TransWikia.com

How to organize data in workflows with user input between steps?

Data Science Asked by meow on July 2, 2021

I am building a multistep workflow.

  • User provides input files input.csv, parameters_global.yml, parameters_step1.yml, parameters_step2.yml.
  • Step 1 loads the data and parameters: input.csv, parameters_global.yml, parameters_step1.yml. It processes the data and x, processes it and produces step1_results.csv.
  • User has to check the results, mark every line OK or not, and saves this as step1_checked.csv.
  • Step 2 loads parameters_global.yml, parameters_step2.yml and step1_checked.csv, processes everything, and produces some step2_results.csv.

Repeat ad infinitum. Are there best practices for how to organize the different steps (data and code) in data input, output etc folders?

Current suggestion is

  • input/01_step1name/, input/02_step2name/ for all user-provided extra input per step
  • output/01_step1name/, output/02_step2name/ for all generated output per step
  • scripts/01_step1name/01_firstscript.R, scripts/01_step1name/02_secondscript.R, scripts/01_step1name/03_thirdscript.py
  • all steps may use input and output from any preceding step
  • within one step, there shall be no additional user input (but potentially multiple scripts).

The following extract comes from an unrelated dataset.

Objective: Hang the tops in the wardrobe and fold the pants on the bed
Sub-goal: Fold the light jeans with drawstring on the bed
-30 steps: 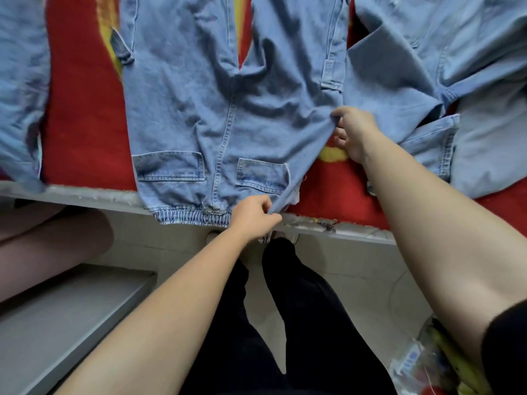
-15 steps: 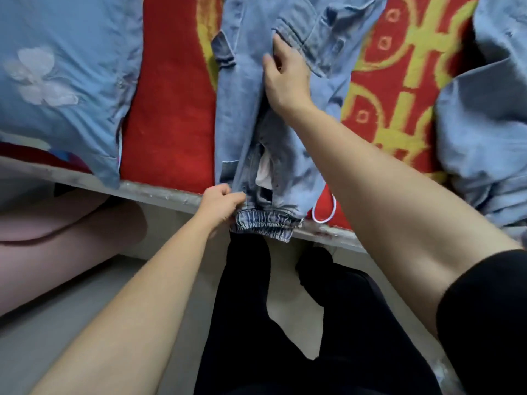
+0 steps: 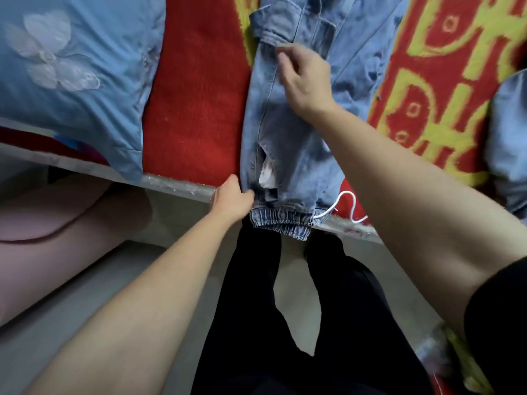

There are also cases where a user might need to take an output and go to a measurement device, measure something based on that output, come back and add the results as a new input for the next step. I could "symbolize" the measurement by adding an extra step where there is nothing to execute, and manually put the measurements in the output folder when done. Alternatively, I could treat the measurement as user input and use the measurement results as input for the next step…

An extra add-on is that some but not all steps share a code basis, e.g.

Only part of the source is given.